Gewerbeimmobilie-Umnutzung

Auch: Umnutzung von Gewerbeimmobilien · Nutzungsänderung Gewerbeimmobilie

Die Gewerbeimmobilie-Umnutzung bezeichnet den Umbau eines bestehenden Büro-, Einzelhandels- oder Industrieobjekts zu einer neuen Nutzungsart – meist zu Wohnraum, aber auch zu Logistik-, Sozial- oder Kulturnutzung.
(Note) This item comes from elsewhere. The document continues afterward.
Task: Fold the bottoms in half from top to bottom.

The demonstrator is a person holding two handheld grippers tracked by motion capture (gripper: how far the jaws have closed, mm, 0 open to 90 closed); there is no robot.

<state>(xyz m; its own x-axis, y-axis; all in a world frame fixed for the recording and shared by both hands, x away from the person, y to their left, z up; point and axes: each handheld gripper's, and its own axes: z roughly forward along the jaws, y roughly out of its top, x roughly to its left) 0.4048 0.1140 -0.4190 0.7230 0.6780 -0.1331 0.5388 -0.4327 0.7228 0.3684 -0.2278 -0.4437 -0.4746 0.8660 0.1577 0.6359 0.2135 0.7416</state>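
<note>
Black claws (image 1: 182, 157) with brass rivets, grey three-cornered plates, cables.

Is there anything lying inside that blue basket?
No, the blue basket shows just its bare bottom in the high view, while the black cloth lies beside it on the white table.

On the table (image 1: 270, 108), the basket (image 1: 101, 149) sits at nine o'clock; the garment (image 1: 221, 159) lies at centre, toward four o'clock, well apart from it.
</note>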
Weil sich mit der neuen Nutzung regelmäßig andere öffentlich-rechtliche Anforderungen ergeben, bedarf die Umnutzung einer baurechtlichen Genehmigung.

Ausführliche Erklärung

Die Gewerbeimmobilie-Umnutzung hat sich in den vergangenen Jahren zu einem eigenständigen Marktsegment entwickelt, getrieben durch strukturellen Wandel: Der Homeoffice-Trend erhöht Büroleerstände in vielen Innenstädten, während der Online-Handel klassische Einzelhandelsflächen unter Druck setzt. Gleichzeitig besteht in vielen Städten hoher Bedarf an Wohnraum, sodass die Umnutzung von Büro- oder Ladenflächen zu Wohnungen ("Office-to-Residential") zu einem zentralen Instrument der Innenstadtentwicklung geworden ist.
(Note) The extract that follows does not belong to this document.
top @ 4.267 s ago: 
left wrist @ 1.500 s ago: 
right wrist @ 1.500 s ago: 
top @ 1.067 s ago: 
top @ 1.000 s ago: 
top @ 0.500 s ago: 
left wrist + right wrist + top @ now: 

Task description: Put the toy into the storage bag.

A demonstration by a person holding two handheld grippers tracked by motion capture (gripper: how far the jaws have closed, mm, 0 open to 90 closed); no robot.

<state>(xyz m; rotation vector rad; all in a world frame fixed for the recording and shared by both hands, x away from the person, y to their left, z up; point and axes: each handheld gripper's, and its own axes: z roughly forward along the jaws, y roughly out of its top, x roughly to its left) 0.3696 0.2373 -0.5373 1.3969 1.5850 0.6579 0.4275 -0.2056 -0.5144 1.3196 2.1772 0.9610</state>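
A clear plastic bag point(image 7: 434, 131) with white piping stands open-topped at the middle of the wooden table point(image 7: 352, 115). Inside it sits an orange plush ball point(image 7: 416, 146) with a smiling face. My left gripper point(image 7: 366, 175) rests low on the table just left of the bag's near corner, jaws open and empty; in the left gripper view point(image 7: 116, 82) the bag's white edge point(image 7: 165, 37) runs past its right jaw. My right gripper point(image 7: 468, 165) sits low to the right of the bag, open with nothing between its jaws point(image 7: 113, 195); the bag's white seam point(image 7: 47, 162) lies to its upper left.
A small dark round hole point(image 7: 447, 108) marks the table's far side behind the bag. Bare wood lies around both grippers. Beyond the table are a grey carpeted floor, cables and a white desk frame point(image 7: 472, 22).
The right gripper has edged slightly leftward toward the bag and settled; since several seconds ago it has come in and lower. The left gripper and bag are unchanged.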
Für Makler und Projektentwickler relevante Aspekte:

  • Baurechtliche Nutzungsänderung: Jede Umwidmung, die von der genehmigten Nutzung abweicht, ist grundsätzlich genehmigungspflichtig nach den Landesbauordnungen; bodenrechtlich muss sich das Vorhaben zudem an den Zulässigkeitsvorschriften der §§ 30, 31, 34 BauGB messen lassen (Bebauungsplan bzw. unbeplanter Innenbereich).
  • Technische Eignung: Nicht jede Büro- oder Gewerbeimmobilie ist für eine Umnutzung geeignet. Entscheidend sind Gebäudetiefe und Belichtung (Wohnräume benötigen Tageslicht und Fensterlüftung, tiefe Bürogrundrisse sind oft ungeeignet), Deckenhöhen, Erschließung (ausreichende Treppenhäuser, zweiter Rettungsweg) sowie Schall- und Brandschutz zwischen den neuen Einheiten.
  • Wirtschaftlichkeit: Umnutzungen sind häufig günstiger und schneller realisierbar als Abriss und Neubau, insbesondere wenn Rohbau und Fassade erhalten bleiben können; sie sparen zudem graue Energie und werden daher auch unter Nachhaltigkeitsaspekten gefördert.
  • Genehmigungsrisiko: Käufer und Investoren sollten vor Erwerb prüfen, ob die planungsrechtliche Zulässigkeit der neuen Nutzung am Standort gesichert ist (z. B. reines Gewerbegebiet ohne Wohnnutzung zulässig), da eine gescheiterte Umnutzungsgenehmigung das gesamte Geschäftsmodell gefährdet.

Beispiel aus der Praxis

Ein Investor erwirbt ein leerstehendes Bürogebäude aus den 1980er-Jahren in zentraler Innenstadtlage. Nach Prüfung der planungsrechtlichen Zulässigkeit und Erteilung der Nutzungsänderungsgenehmigung wird das Gebäude zu 60 Mietwohnungen umgebaut, wobei die vorhandene Tragstruktur erhalten bleibt und lediglich die Fassade sowie die Grundrisse angepasst werden.

Rechtsgrundlage

  • Landesbauordnungen – regeln die Genehmigungspflicht der Nutzungsänderung sowie bauordnungsrechtliche Anforderungen an die neue Nutzung.
  • §§ 30, 31, 34 BauGB – planungsrechtliche Zulässigkeit der neuen Nutzung im Geltungsbereich eines Bebauungsplans bzw. im unbeplanten Innenbereich.